* **The problem**
Your answer must be an exact copy of the listing, with the images left out.

[Material provided]

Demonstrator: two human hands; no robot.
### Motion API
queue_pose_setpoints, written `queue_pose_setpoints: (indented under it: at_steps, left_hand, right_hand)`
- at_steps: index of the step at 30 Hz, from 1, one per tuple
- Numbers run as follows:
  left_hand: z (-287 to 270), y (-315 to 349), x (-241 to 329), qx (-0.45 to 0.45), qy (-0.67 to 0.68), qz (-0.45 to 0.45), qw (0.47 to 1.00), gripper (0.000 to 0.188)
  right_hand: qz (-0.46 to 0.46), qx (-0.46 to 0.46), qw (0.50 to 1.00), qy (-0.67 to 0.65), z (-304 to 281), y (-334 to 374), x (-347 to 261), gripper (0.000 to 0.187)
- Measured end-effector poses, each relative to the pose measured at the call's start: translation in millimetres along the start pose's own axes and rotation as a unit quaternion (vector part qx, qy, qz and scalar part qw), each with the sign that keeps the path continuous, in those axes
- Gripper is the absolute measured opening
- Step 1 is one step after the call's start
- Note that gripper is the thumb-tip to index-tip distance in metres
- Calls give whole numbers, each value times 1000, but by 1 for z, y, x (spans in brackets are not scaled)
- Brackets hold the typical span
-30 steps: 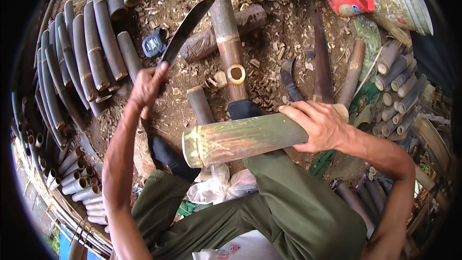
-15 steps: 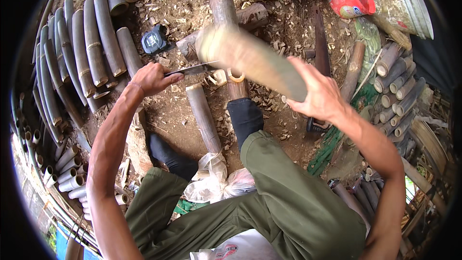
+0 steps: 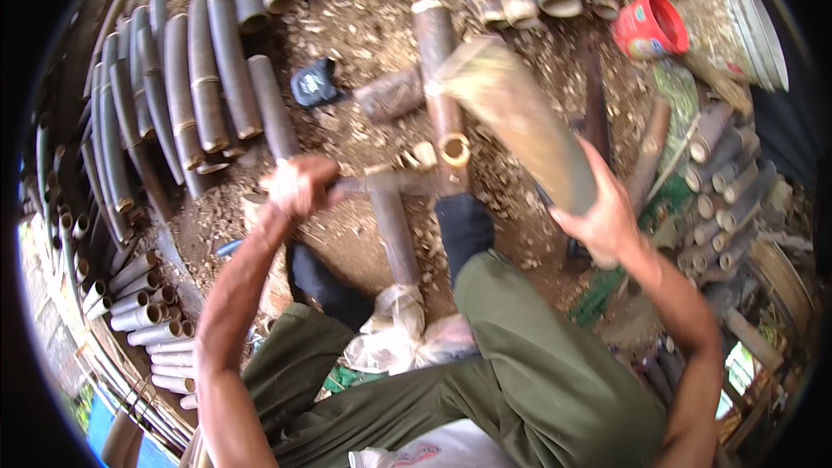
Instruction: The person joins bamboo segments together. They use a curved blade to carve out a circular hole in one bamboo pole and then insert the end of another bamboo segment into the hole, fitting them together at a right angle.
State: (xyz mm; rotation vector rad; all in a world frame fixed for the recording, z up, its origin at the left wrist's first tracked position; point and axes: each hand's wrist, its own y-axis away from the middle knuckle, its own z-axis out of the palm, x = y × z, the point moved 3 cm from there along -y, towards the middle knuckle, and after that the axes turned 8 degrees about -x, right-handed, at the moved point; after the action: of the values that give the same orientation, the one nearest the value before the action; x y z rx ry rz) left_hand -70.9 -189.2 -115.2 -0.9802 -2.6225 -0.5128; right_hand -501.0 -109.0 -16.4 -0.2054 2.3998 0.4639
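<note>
Left hand clenches a flat-bladed knife. Right hand curls round a thick, blurred, cylindrical bamboo section

Left of the bamboo with a hole, the left hand hides the handle of the blurry knife; right of it, the fat bamboo is blurry.

Your left fingers curl into a fist; your right fingers curve widely, both forearms below them.
</note>
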Motion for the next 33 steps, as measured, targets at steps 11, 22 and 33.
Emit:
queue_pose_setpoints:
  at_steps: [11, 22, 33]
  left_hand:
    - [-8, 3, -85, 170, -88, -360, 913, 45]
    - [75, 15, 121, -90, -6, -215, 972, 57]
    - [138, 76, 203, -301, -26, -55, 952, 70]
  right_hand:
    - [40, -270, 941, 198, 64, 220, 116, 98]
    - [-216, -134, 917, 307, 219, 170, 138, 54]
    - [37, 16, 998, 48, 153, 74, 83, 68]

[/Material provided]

* **Output below**
Demonstrator: two human hands; no robot.
### Motion API
queue_pose_setpoints, written `queue_pose_setpoints: (indented under it: at_steps, left_hand, right_hand)`
- at_steps: index of the step at 30 Hz, from 1, one per tuple
- Numbers run as follows:
  left_hand: z (-287 to 270), y (-315 to 349), x (-241 to 329), qx (-0.45 to 0.45), qy (-0.67 to 0.68), qz (-0.45 to 0.45), qw (0.47 to 1.00), gripper (0.000 to 0.188)
  right_hand: qz (-0.46 to 0.46), qx (-0.46 to 0.46), qw (0.50 to 1.00), qy (-0.67 to 0.65), z (-304 to 281), y (-334 to 374), x (-347 to 261), gripper (0.000 to 0.187)
- Measured end-effector poses, each relative to the pose measured at the call's start: translation in millimetres along the start pose's own axes and rotation as a unit quaternion (vector part qx, qy, qz and scalar part qw), each with the sign that keeps the path continuous, in those axes
- Gripper is the absolute measured opening
- Step 1 is one step after the call's start
- Note that gripper is the thumb-tip to index-tip distance in metres
- Calls give whole numbers, each value times 1000, but by 1 for z, y, x (spans in brackets are not scaled)
- Brackets hold the typical span
-30 steps: 
-15 steps: 
+0 steps: 
Instruction: The person joins bamboo segments together. They use a curved blade to carve out a circular hole in one bamboo pole and then insert the end of another bamboo segment into the hole, fitting them together at a right angle.
State: (xyz mm; rotation vector rad; all in a world frame fixed for the recording, z up, its origin at the left wrist's first tracked position; point and axes: each hand's wrist, its own y-axis away from the middle knuckle, its own z-axis out of the palm, x = y × z, the point moved 3 cm from there along -y, towards the middle knuckle, and after that the axes turned 8 degrees about -x, right-handed, at the moved point; after the action: of the values that give the same orientation, the one nearest the value before the action; x y z rx ry rz) left_hand -70.9 -189.2 -115.2 -0.9802 -2.6225 -0.5128; right_hand -501.0 -109.0 -16.4 -0.2054 2.3998 0.4639
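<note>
Left hand clenches a flat-bladed knife. Right hand curls round a thick, blurred, cylindrical bamboo section

Left of the bamboo with a hole, the left hand hides the handle of the blurry knife; right of it, the fat bamboo is blurry.

Your left fingers curl into a fist; your right fingers curve widely, both forearms below them.
</note>
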Motion for the next 33 steps, as measured, targets at steps 11, 22 and 33.
Emit:
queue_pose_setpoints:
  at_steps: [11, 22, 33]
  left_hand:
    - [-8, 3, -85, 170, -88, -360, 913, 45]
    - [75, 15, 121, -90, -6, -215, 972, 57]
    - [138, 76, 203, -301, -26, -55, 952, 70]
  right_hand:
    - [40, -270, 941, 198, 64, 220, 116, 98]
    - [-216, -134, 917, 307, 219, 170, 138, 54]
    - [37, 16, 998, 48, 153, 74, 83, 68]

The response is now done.